■ Problem to solve ■
Transcribe the entire listing faithfully; every line must match the original.
::::
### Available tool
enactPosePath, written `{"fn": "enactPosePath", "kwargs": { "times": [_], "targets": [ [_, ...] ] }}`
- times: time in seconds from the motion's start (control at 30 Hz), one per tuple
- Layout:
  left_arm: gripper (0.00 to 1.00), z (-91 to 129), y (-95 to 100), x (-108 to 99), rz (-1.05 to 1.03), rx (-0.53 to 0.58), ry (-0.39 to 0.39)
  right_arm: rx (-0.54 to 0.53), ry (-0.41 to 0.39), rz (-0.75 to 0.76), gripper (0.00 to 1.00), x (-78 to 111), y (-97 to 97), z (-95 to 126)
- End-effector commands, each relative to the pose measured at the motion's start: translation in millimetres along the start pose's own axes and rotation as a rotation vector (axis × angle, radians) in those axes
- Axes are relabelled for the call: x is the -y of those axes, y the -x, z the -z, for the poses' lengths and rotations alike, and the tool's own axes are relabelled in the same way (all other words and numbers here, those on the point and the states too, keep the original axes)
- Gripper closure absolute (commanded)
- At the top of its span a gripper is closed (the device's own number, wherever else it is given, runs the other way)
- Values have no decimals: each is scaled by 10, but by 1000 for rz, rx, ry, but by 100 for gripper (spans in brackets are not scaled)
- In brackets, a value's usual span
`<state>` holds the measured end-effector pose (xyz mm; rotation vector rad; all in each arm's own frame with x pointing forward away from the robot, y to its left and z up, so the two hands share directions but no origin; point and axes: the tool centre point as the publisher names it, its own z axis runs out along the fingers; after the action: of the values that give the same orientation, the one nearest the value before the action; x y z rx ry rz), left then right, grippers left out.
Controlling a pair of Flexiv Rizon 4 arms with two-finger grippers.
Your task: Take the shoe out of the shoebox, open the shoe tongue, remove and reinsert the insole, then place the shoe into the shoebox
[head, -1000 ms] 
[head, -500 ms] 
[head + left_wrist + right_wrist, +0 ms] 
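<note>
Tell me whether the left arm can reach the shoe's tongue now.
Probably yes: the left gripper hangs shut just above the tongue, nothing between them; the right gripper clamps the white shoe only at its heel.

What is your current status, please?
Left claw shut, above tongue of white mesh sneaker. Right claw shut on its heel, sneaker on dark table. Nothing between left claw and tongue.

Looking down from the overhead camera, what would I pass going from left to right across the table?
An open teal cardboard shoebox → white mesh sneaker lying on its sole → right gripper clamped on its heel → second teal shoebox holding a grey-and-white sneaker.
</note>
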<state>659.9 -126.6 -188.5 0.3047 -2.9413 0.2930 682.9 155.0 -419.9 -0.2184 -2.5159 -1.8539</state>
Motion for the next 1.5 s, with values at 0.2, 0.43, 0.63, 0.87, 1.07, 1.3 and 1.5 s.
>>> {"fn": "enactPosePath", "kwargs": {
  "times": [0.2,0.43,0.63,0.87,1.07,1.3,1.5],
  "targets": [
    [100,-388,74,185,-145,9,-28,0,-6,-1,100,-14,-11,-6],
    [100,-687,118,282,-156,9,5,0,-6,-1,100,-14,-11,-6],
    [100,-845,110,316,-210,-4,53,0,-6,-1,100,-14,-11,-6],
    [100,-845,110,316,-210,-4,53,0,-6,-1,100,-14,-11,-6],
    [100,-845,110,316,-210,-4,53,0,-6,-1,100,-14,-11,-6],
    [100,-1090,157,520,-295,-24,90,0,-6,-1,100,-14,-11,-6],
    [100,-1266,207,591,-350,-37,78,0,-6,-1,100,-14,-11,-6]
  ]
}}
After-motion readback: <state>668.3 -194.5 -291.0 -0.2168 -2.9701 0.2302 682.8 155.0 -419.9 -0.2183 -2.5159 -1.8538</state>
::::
■ Answer for the task ■
### Available tool
enactPosePath, written `{"fn": "enactPosePath", "kwargs": { "times": [_], "targets": [ [_, ...] ] }}`
- times: time in seconds from the motion's start (control at 30 Hz), one per tuple
- Layout:
  left_arm: gripper (0.00 to 1.00), z (-91 to 129), y (-95 to 100), x (-108 to 99), rz (-1.05 to 1.03), rx (-0.53 to 0.58), ry (-0.39 to 0.39)
  right_arm: rx (-0.54 to 0.53), ry (-0.41 to 0.39), rz (-0.75 to 0.76), gripper (0.00 to 1.00), x (-78 to 111), y (-97 to 97), z (-95 to 126)
- End-effector commands, each relative to the pose measured at the motion's start: translation in millimetres along the start pose's own axes and rotation as a rotation vector (axis × angle, radians) in those axes
- Axes are relabelled for the call: x is the -y of those axes, y the -x, z the -z, for the poses' lengths and rotations alike, and the tool's own axes are relabelled in the same way (all other words and numbers here, those on the point and the states too, keep the original axes)
- Gripper closure absolute (commanded)
- At the top of its span a gripper is closed (the device's own number, wherever else it is given, runs the other way)
- Values have no decimals: each is scaled by 10, but by 1000 for rz, rx, ry, but by 100 for gripper (spans in brackets are not scaled)
- In brackets, a value's usual span
`<state>` holds the measured end-effector pose (xyz mm; rotation vector rad; all in each arm's own frame with x pointing forward away from the robot, y to its left and z up, so the two hands share directions but no origin; point and axes: the tool centre point as the publisher names it, its own z axis runs out along the fingers; after the action: of the values that give the same orientation, the one nearest the value before the action; x y z rx ry rz), left then right, grippers left out.
Controlling a pair of Flexiv Rizon 4 arms with two-finger grippers.
Your task: Take the shoe out of the shoebox, open the shoe tongue, remove and reinsert the insole, then place the shoe into the shoebox
[head, -1000 ms] 
[head, -500 ms] 
[head + left_wrist + right_wrist, +0 ms] 
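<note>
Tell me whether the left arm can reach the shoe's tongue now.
Probably yes: the left gripper hangs shut just above the tongue, nothing between them; the right gripper clamps the white shoe only at its heel.

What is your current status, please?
Left claw shut, above tongue of white mesh sneaker. Right claw shut on its heel, sneaker on dark table. Nothing between left claw and tongue.

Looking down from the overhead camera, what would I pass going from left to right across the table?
An open teal cardboard shoebox → white mesh sneaker lying on its sole → right gripper clamped on its heel → second teal shoebox holding a grey-and-white sneaker.
</note>
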<state>659.9 -126.6 -188.5 0.3047 -2.9413 0.2930 682.9 155.0 -419.9 -0.2184 -2.5159 -1.8539</state>
Motion for the next 1.5 s, with values at 0.2, 0.43, 0.63, 0.87, 1.07, 1.3 and 1.5 s.
>>> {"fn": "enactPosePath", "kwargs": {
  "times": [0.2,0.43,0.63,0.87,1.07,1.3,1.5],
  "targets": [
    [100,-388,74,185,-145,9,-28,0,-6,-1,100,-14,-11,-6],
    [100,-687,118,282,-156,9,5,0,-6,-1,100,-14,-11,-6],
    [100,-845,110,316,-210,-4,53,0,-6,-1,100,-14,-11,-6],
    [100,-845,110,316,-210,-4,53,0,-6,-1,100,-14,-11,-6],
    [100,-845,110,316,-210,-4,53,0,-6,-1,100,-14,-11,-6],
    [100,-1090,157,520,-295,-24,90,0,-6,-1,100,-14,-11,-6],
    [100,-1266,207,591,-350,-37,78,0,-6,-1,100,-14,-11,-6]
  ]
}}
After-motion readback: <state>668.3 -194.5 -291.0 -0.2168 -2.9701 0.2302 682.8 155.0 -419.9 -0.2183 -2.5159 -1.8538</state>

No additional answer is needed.